A dangerous temptation

When employing specialist testers within an agile process one of the primary challenges is to maintain discipline in testing features during the same sprint as the coding. Over the time that I've been involved in an agile process the maintenance of this discipline has occasionally proved difficult in the face of external pressures. I feel it has been key to our continued successful operation as a unified team.

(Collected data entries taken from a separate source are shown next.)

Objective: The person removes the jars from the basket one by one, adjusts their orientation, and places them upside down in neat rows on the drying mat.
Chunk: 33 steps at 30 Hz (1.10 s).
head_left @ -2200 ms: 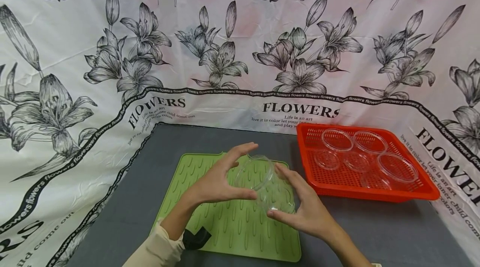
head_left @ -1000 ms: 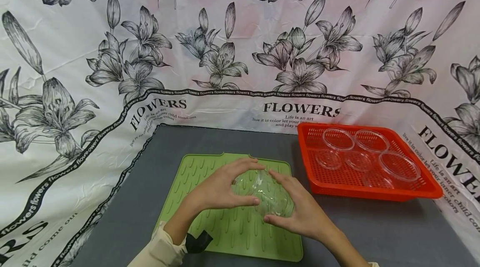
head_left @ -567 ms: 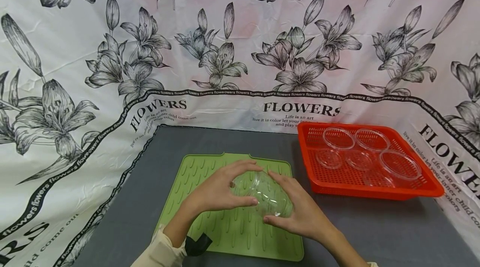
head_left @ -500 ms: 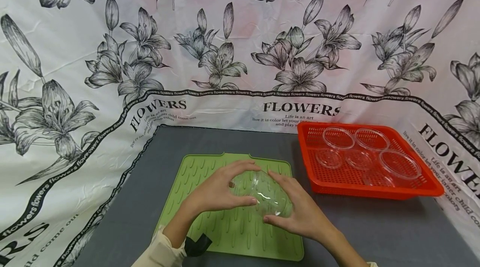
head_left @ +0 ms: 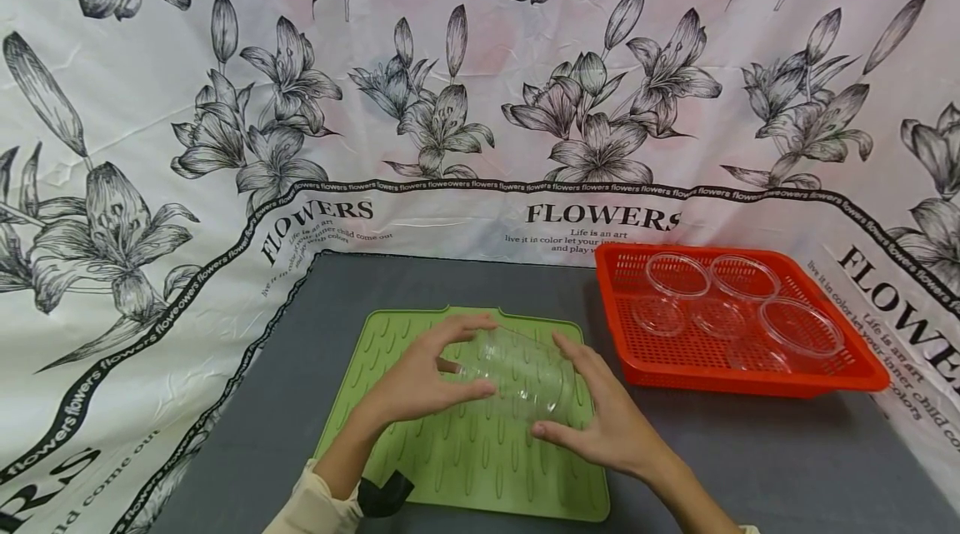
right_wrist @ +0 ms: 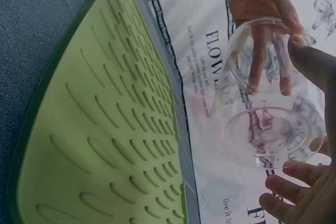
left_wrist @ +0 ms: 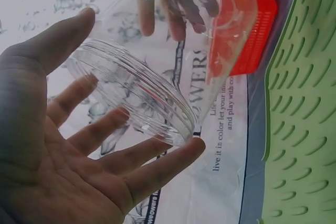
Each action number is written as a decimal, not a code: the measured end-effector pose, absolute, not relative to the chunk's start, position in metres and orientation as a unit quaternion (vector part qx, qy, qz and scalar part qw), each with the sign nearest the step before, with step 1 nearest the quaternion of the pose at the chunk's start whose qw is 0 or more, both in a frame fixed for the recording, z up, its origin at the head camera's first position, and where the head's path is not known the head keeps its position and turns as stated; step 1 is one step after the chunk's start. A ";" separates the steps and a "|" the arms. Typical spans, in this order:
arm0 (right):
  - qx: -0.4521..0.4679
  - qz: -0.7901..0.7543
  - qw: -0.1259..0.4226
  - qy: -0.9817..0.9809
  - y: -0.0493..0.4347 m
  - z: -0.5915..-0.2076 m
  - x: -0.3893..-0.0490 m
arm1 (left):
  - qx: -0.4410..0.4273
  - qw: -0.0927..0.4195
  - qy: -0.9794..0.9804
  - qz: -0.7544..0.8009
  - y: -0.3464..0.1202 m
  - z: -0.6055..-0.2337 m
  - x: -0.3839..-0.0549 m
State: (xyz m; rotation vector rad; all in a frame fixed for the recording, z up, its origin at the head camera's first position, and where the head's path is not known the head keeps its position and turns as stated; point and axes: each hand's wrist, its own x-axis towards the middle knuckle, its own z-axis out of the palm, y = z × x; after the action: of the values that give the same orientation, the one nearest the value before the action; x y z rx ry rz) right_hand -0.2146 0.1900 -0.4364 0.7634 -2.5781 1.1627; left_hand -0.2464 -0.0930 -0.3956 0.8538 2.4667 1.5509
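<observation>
A clear plastic jar (head_left: 525, 371) is held sideways and tilted over the green mat (head_left: 480, 467), between both hands. Its ridged, threaded mouth end (left_wrist: 131, 87) points to my left hand (head_left: 420, 376), whose thumb and fingertips touch the rim from opposite sides. My right hand (head_left: 611, 413) holds the other end, with thumb and fingers spread round the rounded base. In the right wrist view, the left fingers show through the clear wall of the jar (right_wrist: 268, 114).
A red perforated basket (head_left: 720, 384) stands at the right with several clear round containers (head_left: 798, 330) in it. The grey tabletop (head_left: 247, 434) surrounds the mat. A flower-printed cloth (head_left: 450, 226) hangs behind and at the sides. A black strap (head_left: 385, 494) is at the left wrist.
The jar has turned from tilted, mouth up toward the left, to nearly sideways, and shifted slightly left. My left hand has moved a little left; the right hand's fingers have spread wider.
</observation>
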 end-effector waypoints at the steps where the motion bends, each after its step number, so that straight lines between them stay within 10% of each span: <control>1: 0.256 0.396 0.105 -0.875 0.190 -0.437 -0.214 | 0.279 0.054 0.808 0.516 -0.094 -0.396 -0.247; 33: 0.291 0.608 0.036 -0.738 0.192 -0.454 -0.220 | 0.311 0.071 0.675 0.665 -0.102 -0.415 -0.254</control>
State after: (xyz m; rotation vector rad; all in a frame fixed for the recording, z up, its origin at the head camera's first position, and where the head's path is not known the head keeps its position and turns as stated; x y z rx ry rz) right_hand -0.2204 0.1923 -0.4542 0.8948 -2.2671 1.8671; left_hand -0.2536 -0.1022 -0.4146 0.9348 2.0313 1.9997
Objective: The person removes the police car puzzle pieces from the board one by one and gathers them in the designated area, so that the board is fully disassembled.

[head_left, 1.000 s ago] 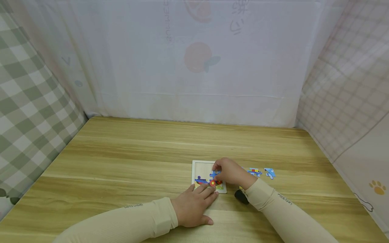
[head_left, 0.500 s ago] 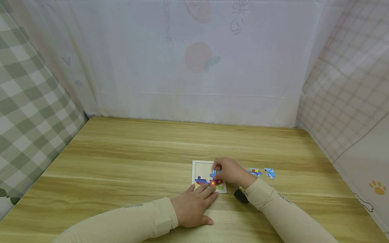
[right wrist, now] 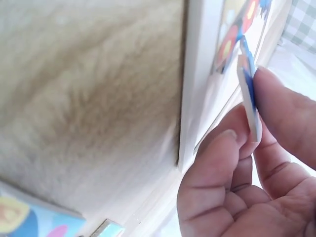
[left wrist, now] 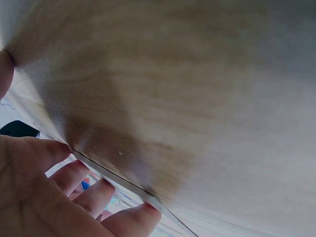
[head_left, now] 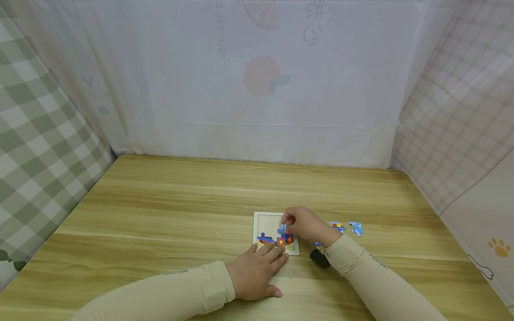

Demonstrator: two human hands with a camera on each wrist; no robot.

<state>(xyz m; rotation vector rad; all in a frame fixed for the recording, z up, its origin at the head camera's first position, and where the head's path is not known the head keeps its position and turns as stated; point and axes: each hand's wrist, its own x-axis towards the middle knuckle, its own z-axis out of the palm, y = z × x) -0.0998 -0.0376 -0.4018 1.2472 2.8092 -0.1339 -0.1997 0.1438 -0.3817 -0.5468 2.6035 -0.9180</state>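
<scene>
A small white-rimmed jigsaw puzzle board [head_left: 269, 222] lies on the table, its lower part filled with blue, red and yellow pieces. My left hand [head_left: 254, 273] rests with outstretched fingers on the board's near edge; in the left wrist view the fingertips [left wrist: 143, 213] press on the rim. Over the board's right side, my right hand [head_left: 307, 226] pinches a blue puzzle piece [right wrist: 248, 94] between thumb and fingers. In the right wrist view that piece is tilted on edge, close above the fitted pieces with red and yellow circles [right wrist: 228, 48]. My right hand partly hides the board's upper right corner.
Loose puzzle pieces lie right of the board: a pale blue one [head_left: 356, 228], a multicoloured one [head_left: 337, 227] and one partly hidden by the right wrist [head_left: 318, 245]. A black object [head_left: 319, 259] sits at that wrist. Cloth walls enclose the wooden table [head_left: 180, 200].
The right hand has lifted and turned slightly, still pinching the blue piece, and more of the fitted pieces below shows. The left hand stays in place.
</scene>
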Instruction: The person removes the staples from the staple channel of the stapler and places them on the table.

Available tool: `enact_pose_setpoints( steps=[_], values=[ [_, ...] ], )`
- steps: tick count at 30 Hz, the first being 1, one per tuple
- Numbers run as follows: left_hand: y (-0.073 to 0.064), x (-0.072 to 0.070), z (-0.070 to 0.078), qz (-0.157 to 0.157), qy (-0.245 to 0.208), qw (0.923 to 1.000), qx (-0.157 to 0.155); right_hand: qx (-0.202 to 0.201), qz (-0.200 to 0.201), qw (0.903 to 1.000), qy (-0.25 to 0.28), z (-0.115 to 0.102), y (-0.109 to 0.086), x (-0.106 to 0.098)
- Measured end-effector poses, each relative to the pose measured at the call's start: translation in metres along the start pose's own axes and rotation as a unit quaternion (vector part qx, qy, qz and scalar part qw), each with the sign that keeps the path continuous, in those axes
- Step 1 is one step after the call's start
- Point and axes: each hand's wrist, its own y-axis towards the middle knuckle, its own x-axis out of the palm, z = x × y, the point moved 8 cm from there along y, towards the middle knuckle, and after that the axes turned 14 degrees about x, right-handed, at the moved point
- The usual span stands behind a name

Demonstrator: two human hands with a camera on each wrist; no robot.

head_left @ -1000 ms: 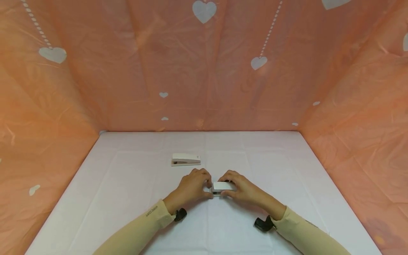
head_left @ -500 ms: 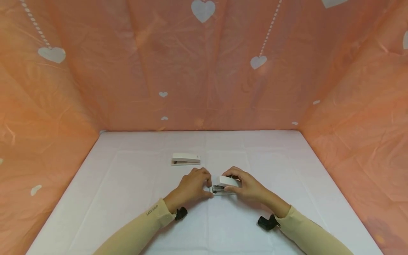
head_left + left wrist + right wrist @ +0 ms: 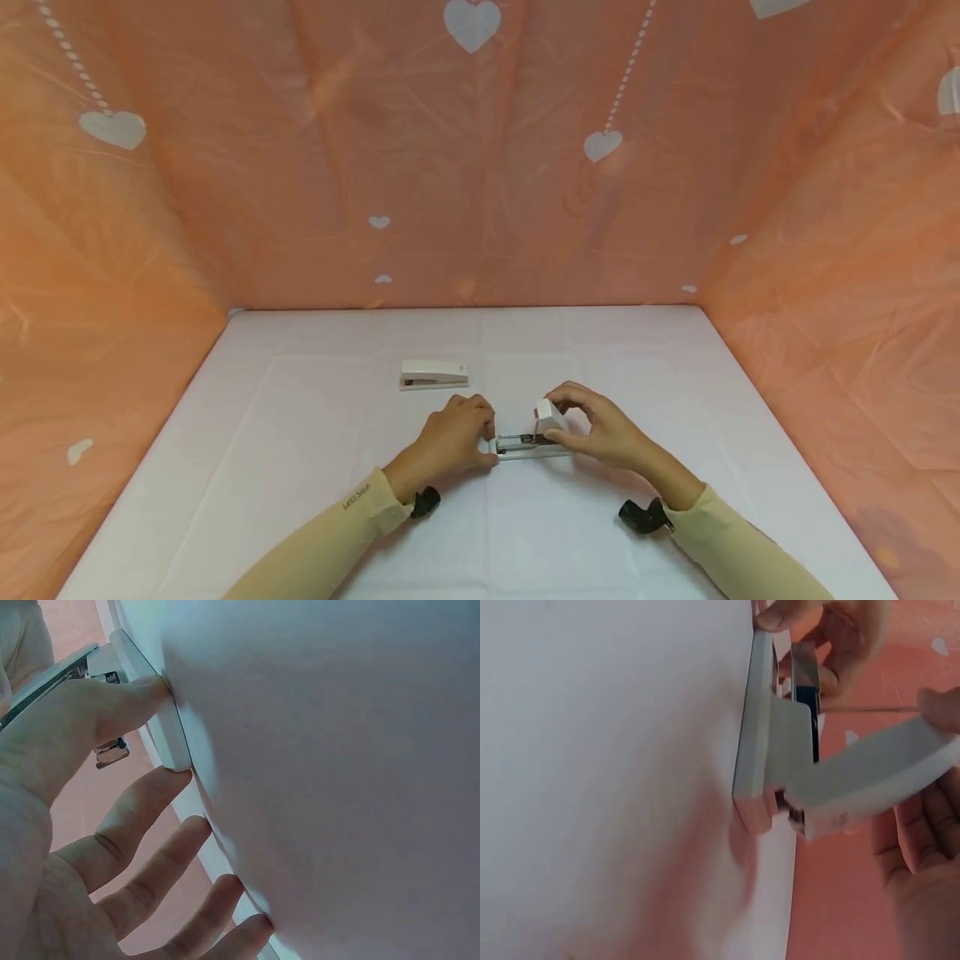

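We saw the left hand point(image 3: 450, 437) pinch an oblong white stapler point(image 3: 525, 454), the right hand point(image 3: 609, 432) its raised cover point(image 3: 547, 414). Another white stapler point(image 3: 433, 370) lay farther back, left.

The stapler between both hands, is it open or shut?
Open: this stapler has its top cover tilted up off the base, held by the right hand, exposing the metal rail.

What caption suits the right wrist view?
Right fingers hold the stapler top raised; left hand touches the base at its far end.
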Motion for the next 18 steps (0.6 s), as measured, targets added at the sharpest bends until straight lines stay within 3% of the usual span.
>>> enact_pose_setpoints(
  steps=[18],
  values=[
    [-0.003, -0.006, 0.003, 0.001, -0.005, 0.9999, 0.011, -0.019, 0.014, 0.9993, 0.029, 0.002, -0.008, -0.02]
  ],
)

During the development of a tricky area last year we found that the testing of a new query performance feature was proving very time consuming. The net result of this was that we didn't have as much testing time as originally thought to devote to another related story in the sprint backlog. Typically in this situation we would aim to defer the item until a subsequent sprint or to shift roles to bring someone else in as a tester on that piece. For various reasons in this case we decided to complete the programming and then test in the following sprint.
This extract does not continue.